# What is being asked
Copy only what lies from the line containing "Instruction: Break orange" through the line containing "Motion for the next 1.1" in the entries below, keeping both end lines exact and dropping every picture.

# Data records
|---|

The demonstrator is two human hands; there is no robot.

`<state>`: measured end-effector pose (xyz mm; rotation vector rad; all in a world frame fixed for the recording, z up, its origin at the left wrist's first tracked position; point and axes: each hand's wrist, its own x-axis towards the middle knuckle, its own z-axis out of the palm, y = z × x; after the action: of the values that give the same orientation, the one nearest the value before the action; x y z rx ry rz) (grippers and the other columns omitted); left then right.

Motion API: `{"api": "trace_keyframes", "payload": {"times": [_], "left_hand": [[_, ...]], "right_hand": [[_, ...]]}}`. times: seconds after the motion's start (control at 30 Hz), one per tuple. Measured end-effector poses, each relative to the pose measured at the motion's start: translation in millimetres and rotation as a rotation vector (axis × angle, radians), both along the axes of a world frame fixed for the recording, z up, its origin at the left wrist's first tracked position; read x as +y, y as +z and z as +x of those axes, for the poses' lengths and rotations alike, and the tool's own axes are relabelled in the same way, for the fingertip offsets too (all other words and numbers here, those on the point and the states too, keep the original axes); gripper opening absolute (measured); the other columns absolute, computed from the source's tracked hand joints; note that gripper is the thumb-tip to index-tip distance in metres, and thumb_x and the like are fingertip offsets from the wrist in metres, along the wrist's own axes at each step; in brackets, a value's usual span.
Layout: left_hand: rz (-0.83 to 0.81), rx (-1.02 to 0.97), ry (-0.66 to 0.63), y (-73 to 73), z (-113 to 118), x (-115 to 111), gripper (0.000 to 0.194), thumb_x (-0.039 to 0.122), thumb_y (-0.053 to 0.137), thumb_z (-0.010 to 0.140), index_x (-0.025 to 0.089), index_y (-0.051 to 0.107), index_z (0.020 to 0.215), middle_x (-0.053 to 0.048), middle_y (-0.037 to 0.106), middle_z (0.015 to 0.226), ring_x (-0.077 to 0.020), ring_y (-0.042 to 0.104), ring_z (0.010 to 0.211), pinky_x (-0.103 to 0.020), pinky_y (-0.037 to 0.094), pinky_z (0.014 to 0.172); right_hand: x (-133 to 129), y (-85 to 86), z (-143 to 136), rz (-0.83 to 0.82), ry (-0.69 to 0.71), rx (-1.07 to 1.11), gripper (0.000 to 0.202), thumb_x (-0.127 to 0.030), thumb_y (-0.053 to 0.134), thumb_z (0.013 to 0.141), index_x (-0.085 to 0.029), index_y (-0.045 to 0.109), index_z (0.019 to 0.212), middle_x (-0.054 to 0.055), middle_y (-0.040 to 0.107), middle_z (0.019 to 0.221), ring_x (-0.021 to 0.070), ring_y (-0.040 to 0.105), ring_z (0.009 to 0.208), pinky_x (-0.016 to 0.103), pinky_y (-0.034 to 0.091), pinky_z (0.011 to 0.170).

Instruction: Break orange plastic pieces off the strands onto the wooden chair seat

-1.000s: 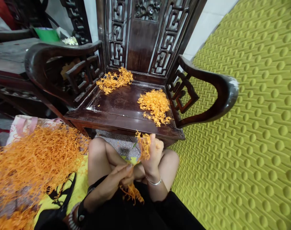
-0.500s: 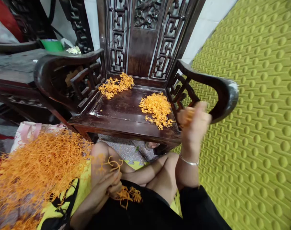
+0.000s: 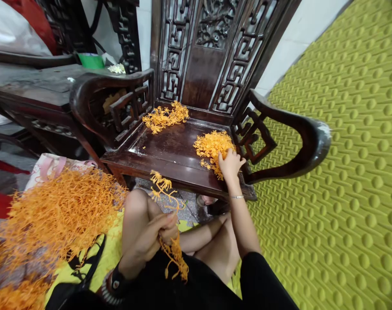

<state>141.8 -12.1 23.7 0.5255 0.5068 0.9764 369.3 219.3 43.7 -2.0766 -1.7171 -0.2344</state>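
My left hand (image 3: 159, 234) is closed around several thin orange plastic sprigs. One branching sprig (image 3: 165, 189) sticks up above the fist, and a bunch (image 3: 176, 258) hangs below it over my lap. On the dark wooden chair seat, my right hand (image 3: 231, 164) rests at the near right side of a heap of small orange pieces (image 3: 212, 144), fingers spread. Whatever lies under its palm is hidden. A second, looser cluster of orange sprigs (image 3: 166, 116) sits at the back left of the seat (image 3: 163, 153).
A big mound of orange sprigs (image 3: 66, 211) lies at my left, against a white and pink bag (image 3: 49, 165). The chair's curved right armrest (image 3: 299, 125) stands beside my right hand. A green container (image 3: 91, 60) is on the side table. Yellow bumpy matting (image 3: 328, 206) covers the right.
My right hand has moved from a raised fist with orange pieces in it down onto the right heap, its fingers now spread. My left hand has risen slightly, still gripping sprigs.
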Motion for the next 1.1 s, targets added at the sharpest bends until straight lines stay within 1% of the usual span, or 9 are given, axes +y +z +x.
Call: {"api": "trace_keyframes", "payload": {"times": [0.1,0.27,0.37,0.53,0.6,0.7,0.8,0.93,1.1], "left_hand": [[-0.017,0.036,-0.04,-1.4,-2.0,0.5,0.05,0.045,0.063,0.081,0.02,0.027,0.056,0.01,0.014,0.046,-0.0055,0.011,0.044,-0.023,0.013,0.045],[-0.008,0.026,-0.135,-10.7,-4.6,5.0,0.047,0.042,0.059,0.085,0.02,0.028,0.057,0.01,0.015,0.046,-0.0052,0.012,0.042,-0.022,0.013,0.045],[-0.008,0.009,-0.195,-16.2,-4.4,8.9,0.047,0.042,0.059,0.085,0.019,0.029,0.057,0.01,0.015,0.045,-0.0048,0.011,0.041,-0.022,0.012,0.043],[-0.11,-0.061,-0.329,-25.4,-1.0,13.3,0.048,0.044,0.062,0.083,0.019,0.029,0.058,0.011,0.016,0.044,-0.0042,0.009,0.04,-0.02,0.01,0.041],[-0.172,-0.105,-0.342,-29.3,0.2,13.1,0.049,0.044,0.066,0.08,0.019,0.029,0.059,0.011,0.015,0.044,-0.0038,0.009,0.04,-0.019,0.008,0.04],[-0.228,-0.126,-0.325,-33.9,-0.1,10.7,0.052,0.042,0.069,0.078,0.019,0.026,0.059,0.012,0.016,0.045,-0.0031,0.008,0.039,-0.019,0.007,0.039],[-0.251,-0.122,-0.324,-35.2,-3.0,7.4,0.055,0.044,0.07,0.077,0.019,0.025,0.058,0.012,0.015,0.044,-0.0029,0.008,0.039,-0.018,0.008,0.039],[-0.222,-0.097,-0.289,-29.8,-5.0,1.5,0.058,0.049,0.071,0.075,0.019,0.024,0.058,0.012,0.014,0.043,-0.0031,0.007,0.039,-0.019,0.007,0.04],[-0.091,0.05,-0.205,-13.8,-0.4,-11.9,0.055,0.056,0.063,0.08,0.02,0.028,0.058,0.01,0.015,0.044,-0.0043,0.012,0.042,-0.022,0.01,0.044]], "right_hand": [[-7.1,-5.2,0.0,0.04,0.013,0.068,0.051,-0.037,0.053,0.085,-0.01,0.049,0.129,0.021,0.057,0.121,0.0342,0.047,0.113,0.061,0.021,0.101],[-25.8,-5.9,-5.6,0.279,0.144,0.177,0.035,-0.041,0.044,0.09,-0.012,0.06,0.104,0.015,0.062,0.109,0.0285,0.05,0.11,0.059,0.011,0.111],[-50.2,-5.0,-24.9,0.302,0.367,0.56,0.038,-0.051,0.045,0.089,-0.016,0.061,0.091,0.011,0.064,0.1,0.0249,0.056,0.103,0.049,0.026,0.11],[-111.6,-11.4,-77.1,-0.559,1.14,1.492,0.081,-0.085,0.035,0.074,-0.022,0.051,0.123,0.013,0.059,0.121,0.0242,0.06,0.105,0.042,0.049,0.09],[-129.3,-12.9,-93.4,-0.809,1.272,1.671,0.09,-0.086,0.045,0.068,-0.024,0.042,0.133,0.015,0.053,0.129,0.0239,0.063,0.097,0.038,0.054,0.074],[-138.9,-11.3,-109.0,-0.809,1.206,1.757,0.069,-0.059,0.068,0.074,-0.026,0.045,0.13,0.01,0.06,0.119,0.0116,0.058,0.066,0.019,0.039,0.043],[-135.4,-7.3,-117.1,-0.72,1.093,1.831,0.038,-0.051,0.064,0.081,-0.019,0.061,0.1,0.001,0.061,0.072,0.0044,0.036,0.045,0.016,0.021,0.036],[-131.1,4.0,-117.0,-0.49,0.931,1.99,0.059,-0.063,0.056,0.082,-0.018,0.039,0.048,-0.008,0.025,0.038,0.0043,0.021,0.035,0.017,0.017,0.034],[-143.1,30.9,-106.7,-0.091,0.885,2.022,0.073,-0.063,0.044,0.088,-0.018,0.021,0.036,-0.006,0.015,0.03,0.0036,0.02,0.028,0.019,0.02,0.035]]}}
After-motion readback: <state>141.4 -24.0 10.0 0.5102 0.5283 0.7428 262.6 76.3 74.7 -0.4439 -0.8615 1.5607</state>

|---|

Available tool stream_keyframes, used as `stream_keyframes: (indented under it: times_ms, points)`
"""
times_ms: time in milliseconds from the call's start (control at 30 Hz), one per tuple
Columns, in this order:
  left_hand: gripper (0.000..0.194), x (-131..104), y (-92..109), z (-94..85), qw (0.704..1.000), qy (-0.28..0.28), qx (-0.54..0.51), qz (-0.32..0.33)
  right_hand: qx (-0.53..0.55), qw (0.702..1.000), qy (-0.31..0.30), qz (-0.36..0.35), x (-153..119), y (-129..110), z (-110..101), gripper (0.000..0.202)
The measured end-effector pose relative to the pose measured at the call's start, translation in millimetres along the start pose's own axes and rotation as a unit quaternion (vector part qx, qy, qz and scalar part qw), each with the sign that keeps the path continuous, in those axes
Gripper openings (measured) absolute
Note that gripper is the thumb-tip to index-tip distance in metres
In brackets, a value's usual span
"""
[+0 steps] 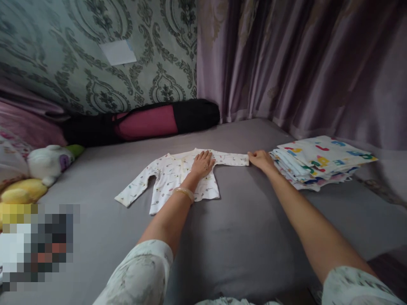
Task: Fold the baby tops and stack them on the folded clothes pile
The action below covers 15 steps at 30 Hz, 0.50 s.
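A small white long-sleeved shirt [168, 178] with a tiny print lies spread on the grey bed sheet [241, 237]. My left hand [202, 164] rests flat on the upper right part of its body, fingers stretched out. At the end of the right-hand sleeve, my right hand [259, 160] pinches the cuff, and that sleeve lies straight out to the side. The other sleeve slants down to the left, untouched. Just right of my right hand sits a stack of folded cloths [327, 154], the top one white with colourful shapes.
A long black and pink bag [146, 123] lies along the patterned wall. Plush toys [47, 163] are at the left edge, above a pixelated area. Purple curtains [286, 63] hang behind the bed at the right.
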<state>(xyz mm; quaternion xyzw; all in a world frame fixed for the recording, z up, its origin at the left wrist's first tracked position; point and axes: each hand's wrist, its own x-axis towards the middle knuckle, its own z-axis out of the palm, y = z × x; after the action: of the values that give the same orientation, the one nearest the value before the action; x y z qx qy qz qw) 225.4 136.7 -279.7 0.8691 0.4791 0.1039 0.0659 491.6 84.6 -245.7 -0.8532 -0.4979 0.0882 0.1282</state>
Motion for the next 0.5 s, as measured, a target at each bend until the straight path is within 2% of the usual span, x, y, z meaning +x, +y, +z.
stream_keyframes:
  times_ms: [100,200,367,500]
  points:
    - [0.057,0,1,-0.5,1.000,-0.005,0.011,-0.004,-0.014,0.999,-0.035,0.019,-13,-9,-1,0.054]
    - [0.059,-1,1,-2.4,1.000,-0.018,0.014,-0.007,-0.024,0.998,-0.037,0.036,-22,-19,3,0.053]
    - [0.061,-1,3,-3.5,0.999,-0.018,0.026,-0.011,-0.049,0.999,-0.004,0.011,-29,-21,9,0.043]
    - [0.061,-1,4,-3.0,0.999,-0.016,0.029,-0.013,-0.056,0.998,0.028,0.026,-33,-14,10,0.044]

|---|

# Output
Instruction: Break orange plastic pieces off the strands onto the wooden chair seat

-1.000s: 
-0.500s: 
+0.000s: 

<state>141.8 -12.1 23.7 0.5255 0.5068 0.9764 369.3 219.3 43.7 -2.0766 -1.7171 -0.2344</state>
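My left hand (image 3: 159, 234) is closed around several thin orange plastic sprigs. One branching sprig (image 3: 165, 189) sticks up above the fist, and a bunch (image 3: 176, 258) hangs below it over my lap. On the dark wooden chair seat, my right hand (image 3: 231, 164) rests at the near right side of a heap of small orange pieces (image 3: 212, 144), fingers spread. Whatever lies under its palm is hidden. A second, looser cluster of orange sprigs (image 3: 166, 116) sits at the back left of the seat (image 3: 163, 153).
A big mound of orange sprigs (image 3: 66, 211) lies at my left, against a white and pink bag (image 3: 49, 165). The chair's curved right armrest (image 3: 299, 125) stands beside my right hand. A green container (image 3: 91, 60) is on the side table. Yellow bumpy matting (image 3: 328, 206) covers the right.
My right hand has moved from a raised fist with orange pieces in it down onto the right heap, its fingers now spread. My left hand has risen slightly, still gripping sprigs.
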Motion for the next 1.1 s, targets added at the sharpest bends until straight lines stay within 1% of the usual span, or 9 are given, axes +y +z +x.

This output has been given in full.